Jabal al-Lawz (جَبَل ٱللَّوْز) is a mountain in the ancient region of Midian in northwest Saudi Arabia, near the Jordanian border, above the Gulf of Aqaba, at 2580 m above sea level. The name means 'mountain of almonds'. The peak of Jabal al-Lawz consists of a light-colored, calc-alkaline granite that is intruded by rhyolite and andesite dikes which generally trend eastward.

==Flora==
Between 1300 and 2200 meters elevation, Jabal al-Lawz has relict Mediterranean woodlands of Juniperus phoenicea, with an understory of Achillea santolinoides, Artemisia sieberi, and Astracantha (or Astragalus) echinus subsp. arabica.

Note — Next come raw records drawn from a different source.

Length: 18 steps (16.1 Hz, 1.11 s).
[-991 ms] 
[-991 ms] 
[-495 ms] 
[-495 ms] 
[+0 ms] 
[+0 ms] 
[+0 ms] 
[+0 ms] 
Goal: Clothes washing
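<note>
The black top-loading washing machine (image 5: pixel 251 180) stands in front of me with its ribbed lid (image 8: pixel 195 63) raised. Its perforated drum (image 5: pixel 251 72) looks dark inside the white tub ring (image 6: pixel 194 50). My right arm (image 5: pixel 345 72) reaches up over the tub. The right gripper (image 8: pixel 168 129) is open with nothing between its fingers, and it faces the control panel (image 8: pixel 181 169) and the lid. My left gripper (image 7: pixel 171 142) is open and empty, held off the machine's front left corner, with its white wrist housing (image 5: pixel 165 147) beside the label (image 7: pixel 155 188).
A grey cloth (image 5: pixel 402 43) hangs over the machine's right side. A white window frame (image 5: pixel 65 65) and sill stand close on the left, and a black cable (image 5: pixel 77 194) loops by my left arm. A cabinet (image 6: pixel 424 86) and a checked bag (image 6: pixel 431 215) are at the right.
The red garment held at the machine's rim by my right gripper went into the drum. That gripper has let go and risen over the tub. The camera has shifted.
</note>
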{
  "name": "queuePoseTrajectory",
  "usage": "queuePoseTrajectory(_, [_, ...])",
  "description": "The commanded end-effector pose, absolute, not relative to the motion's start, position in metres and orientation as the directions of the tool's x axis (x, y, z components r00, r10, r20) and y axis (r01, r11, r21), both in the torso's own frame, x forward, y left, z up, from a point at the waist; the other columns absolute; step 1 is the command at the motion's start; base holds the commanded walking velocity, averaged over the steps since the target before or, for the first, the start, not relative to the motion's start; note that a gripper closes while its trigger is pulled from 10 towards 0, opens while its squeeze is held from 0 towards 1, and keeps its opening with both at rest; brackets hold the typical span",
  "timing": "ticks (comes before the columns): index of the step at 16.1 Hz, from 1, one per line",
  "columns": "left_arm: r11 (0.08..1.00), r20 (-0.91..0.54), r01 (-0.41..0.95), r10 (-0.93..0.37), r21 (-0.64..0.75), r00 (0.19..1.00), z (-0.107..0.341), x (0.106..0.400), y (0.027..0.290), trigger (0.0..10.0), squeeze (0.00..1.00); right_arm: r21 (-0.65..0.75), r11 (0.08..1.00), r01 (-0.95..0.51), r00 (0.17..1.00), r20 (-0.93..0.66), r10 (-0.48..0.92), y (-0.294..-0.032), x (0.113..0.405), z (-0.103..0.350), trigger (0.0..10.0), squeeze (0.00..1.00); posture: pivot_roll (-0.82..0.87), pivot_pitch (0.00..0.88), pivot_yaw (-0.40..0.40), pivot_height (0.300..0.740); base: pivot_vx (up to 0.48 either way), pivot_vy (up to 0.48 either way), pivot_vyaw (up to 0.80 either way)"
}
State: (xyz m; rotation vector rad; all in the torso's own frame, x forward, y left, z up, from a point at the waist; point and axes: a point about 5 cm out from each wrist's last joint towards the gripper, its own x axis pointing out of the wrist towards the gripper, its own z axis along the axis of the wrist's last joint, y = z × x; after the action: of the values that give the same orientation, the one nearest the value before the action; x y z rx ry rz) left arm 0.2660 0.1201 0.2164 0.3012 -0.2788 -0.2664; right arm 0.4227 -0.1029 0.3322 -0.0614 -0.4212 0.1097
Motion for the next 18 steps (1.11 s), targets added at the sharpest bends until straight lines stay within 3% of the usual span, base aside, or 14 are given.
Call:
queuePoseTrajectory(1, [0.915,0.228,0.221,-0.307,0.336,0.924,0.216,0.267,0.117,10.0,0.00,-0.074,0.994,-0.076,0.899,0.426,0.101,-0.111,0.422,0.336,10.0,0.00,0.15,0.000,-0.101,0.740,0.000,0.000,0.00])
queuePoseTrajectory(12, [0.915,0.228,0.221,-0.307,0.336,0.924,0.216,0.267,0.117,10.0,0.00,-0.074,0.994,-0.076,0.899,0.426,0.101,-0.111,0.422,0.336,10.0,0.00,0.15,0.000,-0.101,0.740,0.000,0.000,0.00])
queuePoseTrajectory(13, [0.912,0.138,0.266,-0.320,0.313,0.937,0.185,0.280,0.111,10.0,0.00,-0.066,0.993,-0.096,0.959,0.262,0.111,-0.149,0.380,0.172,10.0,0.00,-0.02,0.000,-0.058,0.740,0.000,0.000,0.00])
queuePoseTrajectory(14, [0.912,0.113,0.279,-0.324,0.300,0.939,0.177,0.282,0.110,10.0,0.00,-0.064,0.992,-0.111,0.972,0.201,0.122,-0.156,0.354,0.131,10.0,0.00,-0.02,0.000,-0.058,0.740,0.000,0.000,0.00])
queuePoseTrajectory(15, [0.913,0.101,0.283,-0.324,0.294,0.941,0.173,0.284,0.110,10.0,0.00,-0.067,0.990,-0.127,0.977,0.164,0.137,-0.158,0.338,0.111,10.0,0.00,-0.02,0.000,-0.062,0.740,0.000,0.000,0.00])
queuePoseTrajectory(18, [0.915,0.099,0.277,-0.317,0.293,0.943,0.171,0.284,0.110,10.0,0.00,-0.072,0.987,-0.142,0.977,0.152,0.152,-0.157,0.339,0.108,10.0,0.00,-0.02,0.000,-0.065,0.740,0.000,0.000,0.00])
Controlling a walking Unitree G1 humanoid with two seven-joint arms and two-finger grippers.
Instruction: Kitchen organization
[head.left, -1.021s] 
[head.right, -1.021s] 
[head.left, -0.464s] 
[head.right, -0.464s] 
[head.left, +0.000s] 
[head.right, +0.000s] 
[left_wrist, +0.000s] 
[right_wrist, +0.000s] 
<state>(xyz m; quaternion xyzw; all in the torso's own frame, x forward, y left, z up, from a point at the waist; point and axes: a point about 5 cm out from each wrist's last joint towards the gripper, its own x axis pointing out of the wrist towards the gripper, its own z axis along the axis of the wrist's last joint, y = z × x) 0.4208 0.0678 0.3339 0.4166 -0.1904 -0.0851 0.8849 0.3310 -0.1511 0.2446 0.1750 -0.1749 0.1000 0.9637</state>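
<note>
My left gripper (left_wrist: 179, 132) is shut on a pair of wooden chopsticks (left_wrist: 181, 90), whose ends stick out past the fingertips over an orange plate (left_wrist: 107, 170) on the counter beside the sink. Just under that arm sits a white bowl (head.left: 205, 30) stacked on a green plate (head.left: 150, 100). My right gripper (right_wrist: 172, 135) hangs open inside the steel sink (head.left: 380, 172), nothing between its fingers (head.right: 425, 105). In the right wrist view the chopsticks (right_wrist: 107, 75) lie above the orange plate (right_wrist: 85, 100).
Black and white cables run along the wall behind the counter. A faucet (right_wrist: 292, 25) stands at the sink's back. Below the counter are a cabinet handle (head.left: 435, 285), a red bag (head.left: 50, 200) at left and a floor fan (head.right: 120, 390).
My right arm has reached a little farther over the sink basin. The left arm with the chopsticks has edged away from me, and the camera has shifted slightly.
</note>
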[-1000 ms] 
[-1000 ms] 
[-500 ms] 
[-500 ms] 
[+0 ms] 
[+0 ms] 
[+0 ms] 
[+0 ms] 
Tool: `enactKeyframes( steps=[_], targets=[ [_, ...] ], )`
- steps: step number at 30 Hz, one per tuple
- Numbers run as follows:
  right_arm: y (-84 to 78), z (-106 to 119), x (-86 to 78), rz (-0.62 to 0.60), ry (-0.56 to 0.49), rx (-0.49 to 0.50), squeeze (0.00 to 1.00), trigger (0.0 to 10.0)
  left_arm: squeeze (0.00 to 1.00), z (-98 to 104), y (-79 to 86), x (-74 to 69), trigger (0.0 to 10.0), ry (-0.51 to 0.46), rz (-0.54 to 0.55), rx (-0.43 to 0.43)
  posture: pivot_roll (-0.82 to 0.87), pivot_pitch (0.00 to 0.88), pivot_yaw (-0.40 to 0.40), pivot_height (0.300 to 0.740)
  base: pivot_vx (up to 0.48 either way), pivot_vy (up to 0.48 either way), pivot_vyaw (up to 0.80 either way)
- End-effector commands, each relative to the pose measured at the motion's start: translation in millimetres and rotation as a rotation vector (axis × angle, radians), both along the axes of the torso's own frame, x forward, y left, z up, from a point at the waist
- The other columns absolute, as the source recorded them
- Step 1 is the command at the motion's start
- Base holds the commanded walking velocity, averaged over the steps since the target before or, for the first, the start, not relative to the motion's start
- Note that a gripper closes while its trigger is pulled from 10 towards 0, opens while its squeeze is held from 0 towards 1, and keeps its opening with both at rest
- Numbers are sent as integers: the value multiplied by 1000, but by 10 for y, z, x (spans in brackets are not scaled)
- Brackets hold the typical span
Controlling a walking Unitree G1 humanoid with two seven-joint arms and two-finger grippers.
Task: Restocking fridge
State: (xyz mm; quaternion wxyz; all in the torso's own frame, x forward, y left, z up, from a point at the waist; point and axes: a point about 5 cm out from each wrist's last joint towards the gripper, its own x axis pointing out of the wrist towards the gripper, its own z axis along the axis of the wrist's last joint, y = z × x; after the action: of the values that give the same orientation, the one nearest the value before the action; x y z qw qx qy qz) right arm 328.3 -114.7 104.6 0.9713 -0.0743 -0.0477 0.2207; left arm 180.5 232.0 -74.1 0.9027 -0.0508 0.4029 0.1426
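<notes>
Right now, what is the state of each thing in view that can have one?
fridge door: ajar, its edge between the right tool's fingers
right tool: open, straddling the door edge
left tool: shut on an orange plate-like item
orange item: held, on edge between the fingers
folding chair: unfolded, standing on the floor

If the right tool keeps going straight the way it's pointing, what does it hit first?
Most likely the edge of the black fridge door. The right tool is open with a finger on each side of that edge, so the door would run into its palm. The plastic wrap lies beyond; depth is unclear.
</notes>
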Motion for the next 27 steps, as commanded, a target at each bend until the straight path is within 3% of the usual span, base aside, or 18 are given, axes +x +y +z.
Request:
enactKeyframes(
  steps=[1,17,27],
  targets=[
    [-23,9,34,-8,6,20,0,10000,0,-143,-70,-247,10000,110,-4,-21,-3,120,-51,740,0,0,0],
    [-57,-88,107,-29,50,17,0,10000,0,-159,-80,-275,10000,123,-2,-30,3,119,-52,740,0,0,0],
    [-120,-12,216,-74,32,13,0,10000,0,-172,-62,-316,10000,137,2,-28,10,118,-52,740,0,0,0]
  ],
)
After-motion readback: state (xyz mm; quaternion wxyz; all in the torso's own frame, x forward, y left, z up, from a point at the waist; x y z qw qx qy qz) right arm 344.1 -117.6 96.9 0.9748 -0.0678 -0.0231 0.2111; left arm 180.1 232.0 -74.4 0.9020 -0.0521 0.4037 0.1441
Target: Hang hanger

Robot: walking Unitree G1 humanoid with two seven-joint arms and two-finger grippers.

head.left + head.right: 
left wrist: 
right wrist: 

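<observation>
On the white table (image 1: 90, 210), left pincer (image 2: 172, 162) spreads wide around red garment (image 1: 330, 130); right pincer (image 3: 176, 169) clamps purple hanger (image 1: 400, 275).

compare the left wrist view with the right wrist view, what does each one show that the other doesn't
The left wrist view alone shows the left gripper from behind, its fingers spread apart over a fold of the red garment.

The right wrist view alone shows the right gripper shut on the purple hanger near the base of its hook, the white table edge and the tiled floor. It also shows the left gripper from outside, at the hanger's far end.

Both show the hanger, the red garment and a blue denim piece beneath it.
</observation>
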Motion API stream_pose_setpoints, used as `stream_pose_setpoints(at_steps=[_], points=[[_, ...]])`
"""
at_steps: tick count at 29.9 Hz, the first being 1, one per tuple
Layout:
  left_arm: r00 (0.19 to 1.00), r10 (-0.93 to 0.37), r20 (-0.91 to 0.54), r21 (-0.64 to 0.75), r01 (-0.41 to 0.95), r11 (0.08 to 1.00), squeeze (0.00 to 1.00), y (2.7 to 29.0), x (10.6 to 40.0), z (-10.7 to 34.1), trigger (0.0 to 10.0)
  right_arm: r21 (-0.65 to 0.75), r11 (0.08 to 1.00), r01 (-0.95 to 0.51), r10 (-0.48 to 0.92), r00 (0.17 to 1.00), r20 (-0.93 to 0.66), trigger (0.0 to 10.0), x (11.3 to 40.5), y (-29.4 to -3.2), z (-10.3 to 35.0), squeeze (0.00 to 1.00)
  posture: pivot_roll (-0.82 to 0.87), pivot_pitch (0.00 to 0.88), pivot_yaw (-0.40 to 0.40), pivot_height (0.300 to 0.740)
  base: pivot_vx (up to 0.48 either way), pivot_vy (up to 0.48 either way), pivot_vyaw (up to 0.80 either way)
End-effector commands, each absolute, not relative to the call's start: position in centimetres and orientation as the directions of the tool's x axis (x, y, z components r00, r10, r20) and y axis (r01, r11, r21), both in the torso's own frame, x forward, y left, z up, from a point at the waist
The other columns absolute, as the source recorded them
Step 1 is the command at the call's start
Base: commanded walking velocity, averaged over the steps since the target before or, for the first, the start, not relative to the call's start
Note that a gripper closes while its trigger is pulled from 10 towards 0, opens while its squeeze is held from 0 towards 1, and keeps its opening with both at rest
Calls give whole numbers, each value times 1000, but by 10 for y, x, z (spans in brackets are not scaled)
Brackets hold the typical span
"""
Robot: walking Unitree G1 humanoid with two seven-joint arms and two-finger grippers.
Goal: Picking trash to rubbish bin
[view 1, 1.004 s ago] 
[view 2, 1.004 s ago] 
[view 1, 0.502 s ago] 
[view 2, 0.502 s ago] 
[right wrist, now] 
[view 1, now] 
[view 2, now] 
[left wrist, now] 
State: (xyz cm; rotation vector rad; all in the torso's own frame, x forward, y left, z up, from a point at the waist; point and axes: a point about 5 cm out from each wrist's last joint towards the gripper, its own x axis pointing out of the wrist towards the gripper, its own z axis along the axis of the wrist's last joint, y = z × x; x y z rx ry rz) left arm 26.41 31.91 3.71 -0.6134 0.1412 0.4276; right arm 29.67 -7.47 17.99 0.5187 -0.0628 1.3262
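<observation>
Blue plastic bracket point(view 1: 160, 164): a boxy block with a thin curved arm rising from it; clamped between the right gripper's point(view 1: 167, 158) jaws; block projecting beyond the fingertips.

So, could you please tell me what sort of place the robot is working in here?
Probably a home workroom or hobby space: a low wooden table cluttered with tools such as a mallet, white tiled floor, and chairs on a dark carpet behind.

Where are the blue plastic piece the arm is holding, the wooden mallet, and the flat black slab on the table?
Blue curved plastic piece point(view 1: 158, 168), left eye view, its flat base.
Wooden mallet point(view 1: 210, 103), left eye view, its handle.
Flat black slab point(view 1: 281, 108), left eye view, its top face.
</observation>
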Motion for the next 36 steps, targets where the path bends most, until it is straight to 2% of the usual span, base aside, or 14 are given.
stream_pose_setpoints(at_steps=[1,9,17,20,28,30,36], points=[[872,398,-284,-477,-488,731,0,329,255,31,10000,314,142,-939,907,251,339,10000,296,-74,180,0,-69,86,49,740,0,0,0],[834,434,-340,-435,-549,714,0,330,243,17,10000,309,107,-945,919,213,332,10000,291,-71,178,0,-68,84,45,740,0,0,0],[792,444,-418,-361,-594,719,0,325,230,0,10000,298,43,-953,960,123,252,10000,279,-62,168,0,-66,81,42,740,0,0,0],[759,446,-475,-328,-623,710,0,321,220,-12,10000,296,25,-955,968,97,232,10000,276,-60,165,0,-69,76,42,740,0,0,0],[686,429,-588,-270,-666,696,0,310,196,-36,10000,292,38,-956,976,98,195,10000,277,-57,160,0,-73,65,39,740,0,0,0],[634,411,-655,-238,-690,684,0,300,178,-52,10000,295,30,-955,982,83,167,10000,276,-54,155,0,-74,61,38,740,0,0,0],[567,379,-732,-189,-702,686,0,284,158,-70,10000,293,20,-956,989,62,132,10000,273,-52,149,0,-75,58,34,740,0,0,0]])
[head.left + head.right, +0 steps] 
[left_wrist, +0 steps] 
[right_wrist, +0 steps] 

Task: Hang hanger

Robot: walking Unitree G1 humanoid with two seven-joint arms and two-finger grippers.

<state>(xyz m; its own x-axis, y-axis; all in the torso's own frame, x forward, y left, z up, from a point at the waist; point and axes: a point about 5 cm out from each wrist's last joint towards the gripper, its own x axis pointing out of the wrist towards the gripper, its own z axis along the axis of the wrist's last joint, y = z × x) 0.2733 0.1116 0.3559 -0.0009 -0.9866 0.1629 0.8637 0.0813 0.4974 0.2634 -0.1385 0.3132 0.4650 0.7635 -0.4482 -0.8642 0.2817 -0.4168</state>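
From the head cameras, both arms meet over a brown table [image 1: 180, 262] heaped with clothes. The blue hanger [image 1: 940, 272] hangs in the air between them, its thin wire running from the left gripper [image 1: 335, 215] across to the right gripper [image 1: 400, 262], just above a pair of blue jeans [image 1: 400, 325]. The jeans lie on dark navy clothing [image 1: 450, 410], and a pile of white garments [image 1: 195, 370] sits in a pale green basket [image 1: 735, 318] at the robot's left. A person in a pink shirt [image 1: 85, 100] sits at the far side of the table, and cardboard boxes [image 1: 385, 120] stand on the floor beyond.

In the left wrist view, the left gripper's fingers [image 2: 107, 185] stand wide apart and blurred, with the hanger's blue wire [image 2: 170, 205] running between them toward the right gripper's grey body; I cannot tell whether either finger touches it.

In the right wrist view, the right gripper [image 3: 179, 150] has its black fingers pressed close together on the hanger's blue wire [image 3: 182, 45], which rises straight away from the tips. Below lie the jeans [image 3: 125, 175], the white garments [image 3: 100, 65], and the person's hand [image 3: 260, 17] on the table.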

==Jabal al-Lawz and Jabal Maqla==
In discussions about the location of biblical Mount Sinai, Jabal Maqla ('Burnt Mountain') is believed to be Jabal al-Lawz by various authors such as Bob Cornuke, Ron Wyatt, and Lennart Möller as shown by local and regional maps and noted by other investigators. In contrast to the real Jabal al-Lawz, the summit of Jabal Maqla consists mainly of dark-colored hornfels derived from metamorphosed volcanic rocks that originally were silicic and mafic lava flows, tuff breccias, and fragmental greenstones. The middle and lower slopes of Jabal Maqla consist of light-colored granite, which has intruded into the overlying hornfels. This is the same granite that comprises Jabal al-Lawz. Jabal Maqla is about 7 kilometers to the south, and a few hundred meters lower.

Claims made by some writers, including Bob Cornuke, Ron Wyatt, and Lennart Möller, that Jabal Maqla, possibly identified as Jabal al-Lawz, is the real biblical Mount Sinai have been rejected by such scholars as James Karl Hoffmeier (Professor of Old Testament and Ancient Near Eastern History and Archaeology), who details what he calls Cornuke's "monumental blunders".

Remains both of pillars and cairns at the site of Jabal al-Lawz have been described as "similar to rock cairns of uncertain use and often uncertain date found at other sites throughout northern and western Arabia."